It's a wonderful conversation over the dinner table at one in the morning.  We talk about her taking her medicine.  She might have, according to a recent visit to the ER, which pains me to mention, a UTI, and we are going to see the doctor down in Fulton tomorrow, after an earlier appointment with the lady from Social Services, oh boy.

Write this down, she tells me, as I describe the long Fellini horror of all those trucks and busses and cars and vehicles with human souls in them stuck in the unmoving traffic on 270 motionless from Rockville and further back down the line into DC or the Beltway, madness.  Those long lines, that is where our spirit of economic competition and selfish look out for number one economically have led us to.  It's amazing it still even works, strung out more and more on the most ethereal of economic vapors of promise, as if technology of the high will save us somehow rather than destroy.

And I tell my mom, it is because I am naturally gifted at what I do, ostensibly, bar tending, on the outside, to appearances, that bring the people back to me, so that they, many, are driven to say aloud, behold the man, you are very very good at what you do.  As I along the same lines, tell them, well, I'm not sure exactly what I do, but that I see the same on the other side of the bar.

And earlier, as the door opened, as I stuffed check presenters with the little fliers about next weeks wine tasting and jazz nights, etc., and the little sign up for our email, sitting, then going down, I'll be right back, I'm going to check in the basement closet if there are any more water glasses to be had, a few odds and ends that will at one moment make a difference, smooth rather than monkey wrench stop, when I come back and settle in, after she, my co worker, lets leave it at that, has poured him his first glass, I am down on my knees rising from the cooler having restocked a few finishing touches, I rise and ask him, 'hey, sir, where you coming in from today..."

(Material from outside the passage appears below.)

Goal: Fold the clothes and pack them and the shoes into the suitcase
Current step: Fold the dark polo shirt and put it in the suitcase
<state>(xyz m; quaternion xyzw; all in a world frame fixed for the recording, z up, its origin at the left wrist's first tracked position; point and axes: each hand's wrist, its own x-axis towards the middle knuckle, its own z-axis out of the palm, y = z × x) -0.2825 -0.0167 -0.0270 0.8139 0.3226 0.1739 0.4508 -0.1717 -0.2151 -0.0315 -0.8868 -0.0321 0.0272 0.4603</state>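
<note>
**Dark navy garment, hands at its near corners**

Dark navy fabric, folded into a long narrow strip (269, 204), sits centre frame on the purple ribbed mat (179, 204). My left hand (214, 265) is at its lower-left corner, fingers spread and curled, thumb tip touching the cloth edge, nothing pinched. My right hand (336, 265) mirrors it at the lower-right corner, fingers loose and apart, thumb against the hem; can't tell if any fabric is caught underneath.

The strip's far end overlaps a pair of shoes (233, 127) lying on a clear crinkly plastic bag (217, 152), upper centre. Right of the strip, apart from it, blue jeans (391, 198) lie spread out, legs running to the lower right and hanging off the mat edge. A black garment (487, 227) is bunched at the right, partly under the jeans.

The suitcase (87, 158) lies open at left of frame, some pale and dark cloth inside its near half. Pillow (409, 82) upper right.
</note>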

And it turneth out that he hails from Texas, from around Dallas.  Well, I've been to Austin and the Hill Country, granted, a long time ago.  Love Texas hospitality, friendliness, music, food, culture, story telling...  And soon enough we are having, me and him, just, a great conversation.  He did go to UT.  Now he's in investments, reasonably happy.  He's tall and thin, and looks Texan, indeed, from Scotch Irish.  His wife is out of town.

His father had a car dealership back in the day.  Plymouth Chrysler...  He and his brother grew up on the lot, and you learn a lot in such a place, and I know this from my mom's kind mechanic up North....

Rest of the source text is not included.